Rien qu’à Dakar, nous avons 400 salons à chicha

L’autre chose qui vient s’ajouter à la lutte contre le tabagisme, c’est chicha, une pipe à eau de taille variée, destinée principalement à fumer du tabac ou de l’essence de fruits. Elle est populaire dans diverses régions du monde. Selon l’OMS, elle serait fumée quotidiennement par plus de 100 millions de personnes, principalement chez les plus jeunes (15-20 ans) qui la fument aussi lors d’occasions spéciales.

Au Sénégal, la Listab a dénombré 400 salons à Dakar, fréquentés par des jeunes. « Nous avons un arrêté qui doit réglementer la chicha dans le pays. Rien qu’à Dakar, nous avons 400 salons à chicha, fréquentés par les jeunes. Il faut qu’on alerte sur la chicha. Il faut que les gens comprennent qu’elle est plus dangereuse que le tabac classique ». 

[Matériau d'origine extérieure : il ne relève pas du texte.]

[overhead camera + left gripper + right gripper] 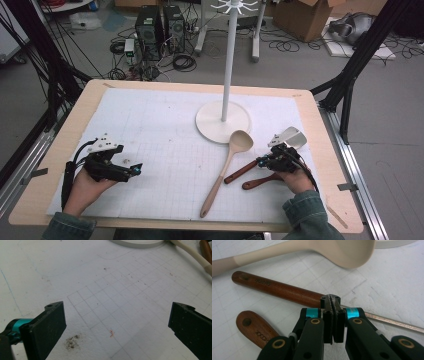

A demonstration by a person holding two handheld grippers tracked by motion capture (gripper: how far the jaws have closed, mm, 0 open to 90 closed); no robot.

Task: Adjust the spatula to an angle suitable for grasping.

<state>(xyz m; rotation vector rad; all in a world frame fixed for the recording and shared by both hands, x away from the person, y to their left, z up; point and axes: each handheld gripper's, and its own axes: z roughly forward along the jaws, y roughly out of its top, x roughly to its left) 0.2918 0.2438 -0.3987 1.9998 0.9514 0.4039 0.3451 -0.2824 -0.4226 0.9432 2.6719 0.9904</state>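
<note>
The round-handled wooden utensil [279,291] lies on the gridded white mat [165,150] at the table's right side, its smooth, dark reddish-brown handle running into a thin, ribbed metal shaft [392,321]. The right gripper [333,302] sits right over the spot where wood meets metal, its black jaws pressed together with nothing between them; whether they touch the utensil cannot be told. Just beside it lies a second, flat wooden handle [255,327] with a hanging hole and stamped lettering at its rounded end. Next to both rests a cream, matte spoon [227,162] with a smooth oval bowl and a tan handle end, its bowl near the round white base of a tall hook stand [223,121]. Well apart, the left gripper [117,320] rests low over bare mat, jaws wide apart.
</note>
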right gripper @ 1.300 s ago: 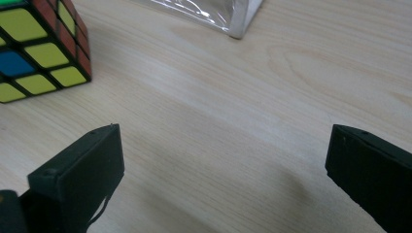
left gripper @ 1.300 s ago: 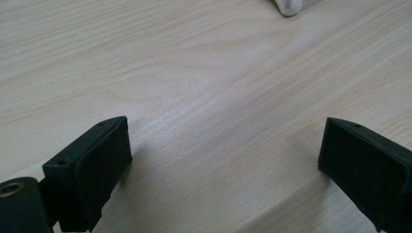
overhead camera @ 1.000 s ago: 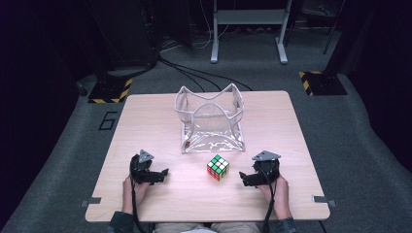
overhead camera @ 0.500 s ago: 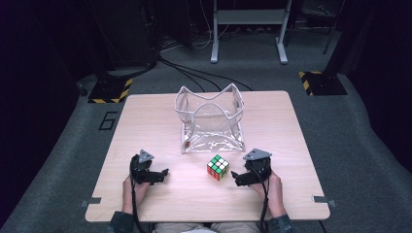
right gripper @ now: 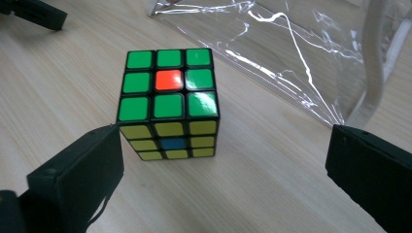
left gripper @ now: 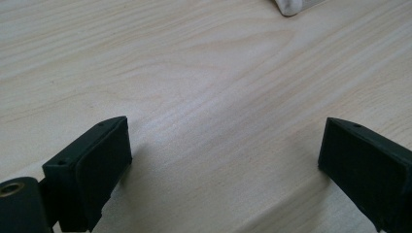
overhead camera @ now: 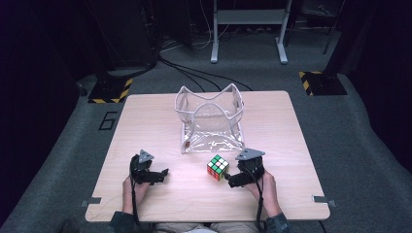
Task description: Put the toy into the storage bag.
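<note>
Centering our right gripper (right gripper: 223, 170), jaws spread wide and empty, we should straddle the puzzle cube (right gripper: 167, 104) just ahead; our left gripper (left gripper: 223, 165) rests open, empty too.

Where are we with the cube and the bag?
Early. Nothing looks done: the cube sits on the table, outside the clear bag. In hand: the right claw is open with the cube just ahead of its jaws, not gripped. The left claw is open over bare wood. Left, presumably: grip the cube and put it in the bag.
</note>
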The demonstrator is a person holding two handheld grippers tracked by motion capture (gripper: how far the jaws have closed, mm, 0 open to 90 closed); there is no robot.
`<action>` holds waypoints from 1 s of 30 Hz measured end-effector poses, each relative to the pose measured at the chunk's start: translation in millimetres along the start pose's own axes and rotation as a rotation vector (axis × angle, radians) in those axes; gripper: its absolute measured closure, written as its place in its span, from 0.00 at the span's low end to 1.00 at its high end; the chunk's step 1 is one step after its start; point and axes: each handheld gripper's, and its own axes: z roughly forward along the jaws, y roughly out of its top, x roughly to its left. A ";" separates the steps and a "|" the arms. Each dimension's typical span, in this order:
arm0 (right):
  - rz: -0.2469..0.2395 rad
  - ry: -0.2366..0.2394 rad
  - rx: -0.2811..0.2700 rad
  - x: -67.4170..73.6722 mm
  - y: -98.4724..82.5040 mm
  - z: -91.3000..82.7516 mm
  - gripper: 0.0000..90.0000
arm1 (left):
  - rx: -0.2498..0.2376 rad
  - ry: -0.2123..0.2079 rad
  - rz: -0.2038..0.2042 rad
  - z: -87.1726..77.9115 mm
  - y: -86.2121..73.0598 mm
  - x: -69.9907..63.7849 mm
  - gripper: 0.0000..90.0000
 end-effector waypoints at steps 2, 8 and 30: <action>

Il ajoute : « Quand on fait une séance de chicha, il faut considérer que vous avez fumé 100 cigarettes. Je ne pense pas que les jeunes savent cela. C’est au moins 20 ou 50 jeunes qui sont autour de l’appareil de la chicha dans les salons. La difficulté est qu’ils se partagent une seule pipe. Imaginez parmi ces gosses là qu’il y ait un ou deux qui ont des maladies contagieuses. Tout le monde va choper. Les jeunes doivent être plus conscients. Et nous en appelons à la responsabilité des parents., mais aussi à celle de l’État qui prend une partie de la prise en charge des maladies ».

Poursuivant, notre interlocuteur a aussi évoqué la cherté du soin des maladies causées par le tabac. Certes les gens parlent de taxes sur le tabac, mais il a fait savoir que « l’État ne récolte que 24 milliards FCFA à chaque année sur l’industrie du tabac ». Alors qu’il prend en charge des maladies qui sont causées par le tabac à hauteur de 100 milliards FCFA sinon plus. Sans oublier les ménages sénégalais qui  perdent chaque année 122 milliards FCFA. « Vous pensez que c’est tenable ? Nos pays n’ont pas les moyens de cette situation. Il faut que tout le monde soit conscient. Les maladies causées par le tabac sont tellement graves que les nos Etats ne peuvent pas prendre en charge, à fortiori les familles. Si quelqu’un d’une famille à une maladie comme le cancer par exemple, la famille cherche à le soigner en mobilisant tous les moyens et sans être sûr qu’elle réussira à le soigner. Ce qui va accroître la pauvreté dans le pays et les maladies », a-t-il prévenu.